Потом град, ливень. Повалились вековые дубы. Это — революция.
А «дунул» ее бездомный странник Руссо.
* * *
Все отмечают в нем странное детство, присутствие «впечатлительного мальчика» уже в зрелом по возрасту человеке. Это — его сущность. Да оглянитесь и на действительность: ведь «пожары зажигают мальчики». Какое-то мировое emplois
. Какому же великовозрастному человеку, статскому советнику или государственному поэту Гете, придет на ум поджечь дом или крикнуть революцию. Революция по существу есть детское дело, детское и разбойное, детское и поджигательное.
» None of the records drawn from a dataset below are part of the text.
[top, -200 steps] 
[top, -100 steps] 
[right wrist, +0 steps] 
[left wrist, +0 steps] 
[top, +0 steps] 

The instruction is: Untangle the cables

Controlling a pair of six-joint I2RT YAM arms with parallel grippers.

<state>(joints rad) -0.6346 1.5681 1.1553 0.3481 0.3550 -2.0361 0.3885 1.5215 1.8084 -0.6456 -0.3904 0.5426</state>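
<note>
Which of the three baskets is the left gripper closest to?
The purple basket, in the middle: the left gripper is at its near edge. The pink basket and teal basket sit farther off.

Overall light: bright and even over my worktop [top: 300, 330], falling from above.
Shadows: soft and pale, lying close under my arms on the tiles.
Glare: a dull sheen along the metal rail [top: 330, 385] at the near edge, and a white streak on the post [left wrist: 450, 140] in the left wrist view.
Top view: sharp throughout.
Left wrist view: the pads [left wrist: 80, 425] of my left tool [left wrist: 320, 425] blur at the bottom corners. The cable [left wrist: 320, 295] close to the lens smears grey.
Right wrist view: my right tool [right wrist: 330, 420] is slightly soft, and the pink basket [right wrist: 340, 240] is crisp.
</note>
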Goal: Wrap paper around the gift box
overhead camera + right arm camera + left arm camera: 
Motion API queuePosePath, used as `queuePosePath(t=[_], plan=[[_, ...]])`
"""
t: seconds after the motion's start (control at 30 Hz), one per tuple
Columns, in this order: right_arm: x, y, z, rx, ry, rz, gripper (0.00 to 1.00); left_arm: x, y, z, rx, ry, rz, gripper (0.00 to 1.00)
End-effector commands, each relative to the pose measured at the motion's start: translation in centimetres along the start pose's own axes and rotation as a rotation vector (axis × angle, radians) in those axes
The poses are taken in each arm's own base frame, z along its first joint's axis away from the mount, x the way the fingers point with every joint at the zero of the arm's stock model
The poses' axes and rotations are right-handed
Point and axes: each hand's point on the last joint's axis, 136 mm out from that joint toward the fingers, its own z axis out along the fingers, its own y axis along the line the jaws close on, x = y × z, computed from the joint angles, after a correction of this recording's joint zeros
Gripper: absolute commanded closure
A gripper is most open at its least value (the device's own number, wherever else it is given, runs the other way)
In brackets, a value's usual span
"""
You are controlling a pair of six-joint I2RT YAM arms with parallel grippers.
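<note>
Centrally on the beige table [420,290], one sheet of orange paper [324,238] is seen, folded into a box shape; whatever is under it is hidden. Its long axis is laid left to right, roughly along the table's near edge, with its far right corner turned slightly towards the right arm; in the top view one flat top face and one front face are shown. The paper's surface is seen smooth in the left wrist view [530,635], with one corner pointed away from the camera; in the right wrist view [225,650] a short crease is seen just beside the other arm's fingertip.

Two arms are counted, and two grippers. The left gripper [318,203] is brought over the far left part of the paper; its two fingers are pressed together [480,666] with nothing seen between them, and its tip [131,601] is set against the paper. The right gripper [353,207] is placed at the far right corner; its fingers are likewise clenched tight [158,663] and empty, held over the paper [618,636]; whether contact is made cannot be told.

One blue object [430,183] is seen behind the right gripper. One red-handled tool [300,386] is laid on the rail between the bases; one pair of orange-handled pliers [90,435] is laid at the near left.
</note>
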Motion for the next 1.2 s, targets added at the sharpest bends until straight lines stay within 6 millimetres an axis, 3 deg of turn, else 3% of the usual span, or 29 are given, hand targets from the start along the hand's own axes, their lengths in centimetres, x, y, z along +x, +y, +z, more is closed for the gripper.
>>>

Юность имеет свои исторические emplois. Философия — старости, дипломатика и политика — старости же, суд и служба опять — принадлежат старости, зрелому возрасту. Но та бездна действия, каковая есть в «громе и молнии», — бездна и масса движения, захвата воздуха в грудь принадлежит, естественно, юности, — даже отрочеству. И «революцию» мог родить только «неумытое дитя» своих «Воспоминаний» (Confessions), этот Жан-Жак.Смешон для всех.Велик для всех.Комик — для Вольтера.Серьезное явление — для Канта.